## Assignment
When copying the data, keep every line exactly the same.

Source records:

=== Section Start ===

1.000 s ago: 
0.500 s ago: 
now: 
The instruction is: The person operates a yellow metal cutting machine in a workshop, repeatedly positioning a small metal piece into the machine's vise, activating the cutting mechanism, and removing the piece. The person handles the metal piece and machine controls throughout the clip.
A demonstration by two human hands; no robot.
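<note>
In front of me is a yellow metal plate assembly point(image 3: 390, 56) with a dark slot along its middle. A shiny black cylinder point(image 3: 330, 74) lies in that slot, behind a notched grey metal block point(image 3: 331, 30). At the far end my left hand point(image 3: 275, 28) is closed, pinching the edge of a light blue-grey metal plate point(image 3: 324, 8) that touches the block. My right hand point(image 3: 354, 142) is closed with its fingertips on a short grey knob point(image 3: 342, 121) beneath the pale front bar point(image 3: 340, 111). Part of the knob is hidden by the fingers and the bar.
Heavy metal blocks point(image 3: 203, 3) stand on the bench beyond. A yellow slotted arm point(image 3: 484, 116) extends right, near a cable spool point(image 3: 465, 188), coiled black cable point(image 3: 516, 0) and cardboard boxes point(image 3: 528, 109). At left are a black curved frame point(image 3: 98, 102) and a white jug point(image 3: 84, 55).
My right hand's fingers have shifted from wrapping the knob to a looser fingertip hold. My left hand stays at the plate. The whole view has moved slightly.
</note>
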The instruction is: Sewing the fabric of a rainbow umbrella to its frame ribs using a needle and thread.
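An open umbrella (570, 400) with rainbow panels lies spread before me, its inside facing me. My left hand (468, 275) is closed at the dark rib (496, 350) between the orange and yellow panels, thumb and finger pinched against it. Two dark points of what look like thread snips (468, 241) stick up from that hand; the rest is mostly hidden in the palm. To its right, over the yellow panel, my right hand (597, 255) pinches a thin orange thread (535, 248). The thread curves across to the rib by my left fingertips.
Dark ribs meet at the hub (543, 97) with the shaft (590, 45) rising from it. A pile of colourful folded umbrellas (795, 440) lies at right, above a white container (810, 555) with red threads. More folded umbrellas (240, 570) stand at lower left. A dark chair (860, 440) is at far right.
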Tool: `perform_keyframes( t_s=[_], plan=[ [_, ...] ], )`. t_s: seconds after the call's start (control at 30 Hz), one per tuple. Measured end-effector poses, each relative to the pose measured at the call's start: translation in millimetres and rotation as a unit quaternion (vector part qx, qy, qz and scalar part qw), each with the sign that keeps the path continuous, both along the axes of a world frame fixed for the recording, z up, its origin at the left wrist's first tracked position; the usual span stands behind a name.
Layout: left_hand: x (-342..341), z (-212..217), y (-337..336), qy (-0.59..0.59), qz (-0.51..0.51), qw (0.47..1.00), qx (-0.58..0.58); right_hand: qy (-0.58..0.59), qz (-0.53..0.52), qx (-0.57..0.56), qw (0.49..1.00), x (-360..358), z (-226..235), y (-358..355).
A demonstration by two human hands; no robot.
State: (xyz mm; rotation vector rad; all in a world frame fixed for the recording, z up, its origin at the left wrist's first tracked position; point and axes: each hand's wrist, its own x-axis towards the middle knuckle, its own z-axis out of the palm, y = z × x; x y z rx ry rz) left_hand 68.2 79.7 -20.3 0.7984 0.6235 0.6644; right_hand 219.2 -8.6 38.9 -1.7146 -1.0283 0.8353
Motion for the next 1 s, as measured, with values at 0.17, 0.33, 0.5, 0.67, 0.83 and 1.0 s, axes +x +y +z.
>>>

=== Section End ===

## Response
1.000 s ago: 
0.500 s ago: 
now: 
The instruction is: The person operates a yellow metal cutting machine in a workshop, repeatedly positioning a small metal piece into the machine's vise, activating the cutting mechanism, and removing the piece. The person handles the metal piece and machine controls throughout the clip.
A demonstration by two human hands; no robot.
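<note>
In front of me is a yellow metal plate assembly point(image 3: 390, 56) with a dark slot along its middle. A shiny black cylinder point(image 3: 330, 74) lies in that slot, behind a notched grey metal block point(image 3: 331, 30). At the far end my left hand point(image 3: 275, 28) is closed, pinching the edge of a light blue-grey metal plate point(image 3: 324, 8) that touches the block. My right hand point(image 3: 354, 142) is closed with its fingertips on a short grey knob point(image 3: 342, 121) beneath the pale front bar point(image 3: 340, 111). Part of the knob is hidden by the fingers and the bar.
Heavy metal blocks point(image 3: 203, 3) stand on the bench beyond. A yellow slotted arm point(image 3: 484, 116) extends right, near a cable spool point(image 3: 465, 188), coiled black cable point(image 3: 516, 0) and cardboard boxes point(image 3: 528, 109). At left are a black curved frame point(image 3: 98, 102) and a white jug point(image 3: 84, 55).
My right hand's fingers have shifted from wrapping the knob to a looser fingertip hold. My left hand stays at the plate. The whole view has moved slightly.
</note>
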The instruction is: Sewing the fabric of a rainbow umbrella to its frame ribs using a needle and thread.
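An open umbrella (570, 400) with rainbow panels lies spread before me, its inside facing me. My left hand (468, 275) is closed at the dark rib (496, 350) between the orange and yellow panels, thumb and finger pinched against it. Two dark points of what look like thread snips (468, 241) stick up from that hand; the rest is mostly hidden in the palm. To its right, over the yellow panel, my right hand (597, 255) pinches a thin orange thread (535, 248). The thread curves across to the rib by my left fingertips.
Dark ribs meet at the hub (543, 97) with the shaft (590, 45) rising from it. A pile of colourful folded umbrellas (795, 440) lies at right, above a white container (810, 555) with red threads. More folded umbrellas (240, 570) stand at lower left. A dark chair (860, 440) is at far right.
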Tool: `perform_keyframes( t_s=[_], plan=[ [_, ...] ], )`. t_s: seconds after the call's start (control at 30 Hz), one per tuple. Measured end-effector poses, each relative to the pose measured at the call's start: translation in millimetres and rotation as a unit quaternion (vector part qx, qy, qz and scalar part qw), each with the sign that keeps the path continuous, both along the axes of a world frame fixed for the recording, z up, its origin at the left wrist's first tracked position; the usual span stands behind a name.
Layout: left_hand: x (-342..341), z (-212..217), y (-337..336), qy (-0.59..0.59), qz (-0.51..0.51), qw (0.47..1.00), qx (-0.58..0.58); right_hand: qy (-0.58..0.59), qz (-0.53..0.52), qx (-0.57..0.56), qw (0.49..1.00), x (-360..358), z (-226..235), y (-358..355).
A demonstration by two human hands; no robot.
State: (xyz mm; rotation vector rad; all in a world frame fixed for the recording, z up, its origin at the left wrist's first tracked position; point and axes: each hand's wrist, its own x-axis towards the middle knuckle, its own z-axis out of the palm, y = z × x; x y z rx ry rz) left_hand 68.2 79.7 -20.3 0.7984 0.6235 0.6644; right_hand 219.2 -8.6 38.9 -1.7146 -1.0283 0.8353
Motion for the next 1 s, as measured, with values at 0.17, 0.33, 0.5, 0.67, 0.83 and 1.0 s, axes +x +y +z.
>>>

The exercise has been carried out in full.